15.4.10

UM MUNDO MENOS OPACO E HABITÁVEL?


«Desenha-se assim um novo imperativo: o de, como sugere G.Lipovetsky, civilizar a cultura-mundo. O que exige várias coisas: uma aposta na inteligência e na criatividade, concebidas sobretudo em termos de qualidade. Uma outra familiaridade com a história. Um paradigma completamente diferente de abordagem da escola e das suas missões. Um novo conceito e uma nova exigência em relação à cultura geral, que ajude a humanidade a "reconquistar um mundo menos opaco e mais habitável". É todo um programa, que foi agora retomado por G. Lipovetsky em L'Occident Mondialisé, o seu último livro. A traduzir, sem demoras.» Assim termina o artigo desta semana de Manuel Maria Carrilho.

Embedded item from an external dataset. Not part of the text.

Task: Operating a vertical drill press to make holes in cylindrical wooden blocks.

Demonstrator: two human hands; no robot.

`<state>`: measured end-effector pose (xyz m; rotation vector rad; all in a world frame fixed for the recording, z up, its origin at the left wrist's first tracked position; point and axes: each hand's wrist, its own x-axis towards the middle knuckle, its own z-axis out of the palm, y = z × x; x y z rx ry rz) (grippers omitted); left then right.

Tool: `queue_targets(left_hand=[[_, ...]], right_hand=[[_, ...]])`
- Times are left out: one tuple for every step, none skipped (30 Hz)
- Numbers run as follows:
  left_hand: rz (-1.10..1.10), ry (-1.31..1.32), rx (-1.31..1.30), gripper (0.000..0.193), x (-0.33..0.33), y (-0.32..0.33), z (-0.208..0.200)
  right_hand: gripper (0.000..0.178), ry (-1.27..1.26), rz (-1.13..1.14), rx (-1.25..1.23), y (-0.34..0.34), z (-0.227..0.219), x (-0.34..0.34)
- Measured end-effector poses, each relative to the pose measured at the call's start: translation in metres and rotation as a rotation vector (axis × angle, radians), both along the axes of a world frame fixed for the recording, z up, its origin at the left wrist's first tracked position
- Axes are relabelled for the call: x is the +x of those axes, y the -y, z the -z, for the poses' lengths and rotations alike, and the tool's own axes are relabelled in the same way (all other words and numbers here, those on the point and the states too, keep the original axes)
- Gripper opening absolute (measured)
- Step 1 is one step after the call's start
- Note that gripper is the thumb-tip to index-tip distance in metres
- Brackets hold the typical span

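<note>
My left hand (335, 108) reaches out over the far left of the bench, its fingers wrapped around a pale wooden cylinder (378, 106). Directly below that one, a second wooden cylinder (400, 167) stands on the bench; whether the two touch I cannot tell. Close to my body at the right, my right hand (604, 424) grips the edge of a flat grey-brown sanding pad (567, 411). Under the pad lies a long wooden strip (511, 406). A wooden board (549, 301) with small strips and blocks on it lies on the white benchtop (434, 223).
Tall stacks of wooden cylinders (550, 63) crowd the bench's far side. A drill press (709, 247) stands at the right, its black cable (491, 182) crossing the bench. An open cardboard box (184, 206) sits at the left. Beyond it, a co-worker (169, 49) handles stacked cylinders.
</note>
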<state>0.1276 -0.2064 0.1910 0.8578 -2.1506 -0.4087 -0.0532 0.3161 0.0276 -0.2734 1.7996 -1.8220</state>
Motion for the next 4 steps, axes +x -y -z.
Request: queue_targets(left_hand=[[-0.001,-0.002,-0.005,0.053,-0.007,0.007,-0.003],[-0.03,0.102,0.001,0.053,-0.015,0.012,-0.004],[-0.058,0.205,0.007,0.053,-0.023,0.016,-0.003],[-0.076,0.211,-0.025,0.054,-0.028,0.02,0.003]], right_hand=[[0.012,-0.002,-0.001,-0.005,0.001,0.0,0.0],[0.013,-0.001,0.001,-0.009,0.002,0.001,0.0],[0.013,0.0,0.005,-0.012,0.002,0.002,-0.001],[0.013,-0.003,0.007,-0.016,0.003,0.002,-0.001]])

Mas, como é possível asssegurar todas estas apostas, civilizar a "cultura-mundo" e «reconquistar» um tempo, afinal, cada vez mais opaco e pavorosamente inabitável ?

7 comentários:

Anónimo disse...

a "transparência" é um imperativo compulsivo de certa modernidade iluminista. que ficasse cada um com a sua opacidade e não chateasse os outros, isso sim era todo um programa. veja-se, nem sequer a título de exemplo, o caso do nosso Herberto Helder. mundialização e opacidade convivem muito. o problema é outro e não passa pela "transparência" de coisa nenhuma. o João Gonçalves que é católico sabe disso muito bem. eu por mim continuo a ler o Girard por inteiro...

missphilosophist disse...

O Girard é bom, muito bom! :-) hoje fui à biblioteca inclinar a cabeça da esquerda para a direita, e esbarrei-me com as questões da globalização - nas revistas portuguesas de filosofia, mas não trouxe nada para casa... O que eu quero com isto dizer é o seguinte: se eu tivesse de ler um livro relacionado este tema, escolhia certamente com todo interesse, ler também G. Lipovetsky em L'Occident Mondialisé, o seu último livro.

André A.S. disse...

Quem anda nestas coisas de procurar um sentido para o mundo (para o mundo adoptar) há uma porrada de anos, confesso que este parlapier faz um bocado de bocejo.
Vejmos o que é civilizar a cultura-mundo:
-“ uma aposta na inteligência e na criatividade, concebidas sobretudo em termos de qualidade”. Consegue explicar isto tim-tim por tim-tim, desde aposta até concebidas sobretudo?
“Um paradigma completamente diferente de abordagem da escola e das suas missões” Esta lembra-me os jovens que querem fazer sempre diferente.
Ele não desiste: “Um novo conceito e uma nova exigência em relação à cultura geral”.
É de facto “todo um programa, que foi agora retomado”.

Não admira que o mundo esteja podre. Sabermos nós que há quem ganhe a vida a debitar isto e quem se embeveça com estes pátuás.

Este homem escreve mais saudável:

http://tempocontado.blogspot.com/2010/04/sina.html

Anónimo disse...

Há, mais ou menos, um ano, o saudoso Pinho, na circunstância ministro da economia, disse que a 'crise' acabou.

Agora, o actual ministro da dita, afirma que (imagine-se!!!) não sabe o motivo porque os combustíveis são tão caros neste charco.

Com a competência destes trastes, escolhidos a 'dedo' pelo competentíssimo engº. chefe, não admira que a economia desta favela esteja como está: uma grande merda.

antónio

Anónimo disse...

lapso: "mundialização e opacidade convivem muito bem"

Anónimo disse...

o texto está muito bom. o nosso problema, senhoras e senhores, são as nossas elites: ignorantes e provincianas, retrógradas e cobardes. quando sabem, não partilham: esfregam na cara dos que não têm acesso ao saber aquilo que mal e porcamente aprenderam lá fora. por isso gosto deste artigo do carrilho: partilha o que sabe, convida a descobrir, e não tem medo de dizer o que pensa. houvesse mais destes, que estivessem em lisboa, em lugares de chefia, e isto era outra coisa.

Nuno Castelo-Branco disse...

Muito bem. Este tema deve ser a preocupação primeira de uma "Europa" que de tão inexistente, insiste em fazer-se passar por aquilo que não é. Uma primeira medida, consistirá em recuar na loucura da "globalização" que achinesou as economias e desprotegeu irreversivelmente a nossa indústria. O caso português merece outro tratamento e regressar - em boa parte - ao convívio com o antigo Ultramar. basta de "Versalhes saloias" que aliás, D. João V jamais construiu.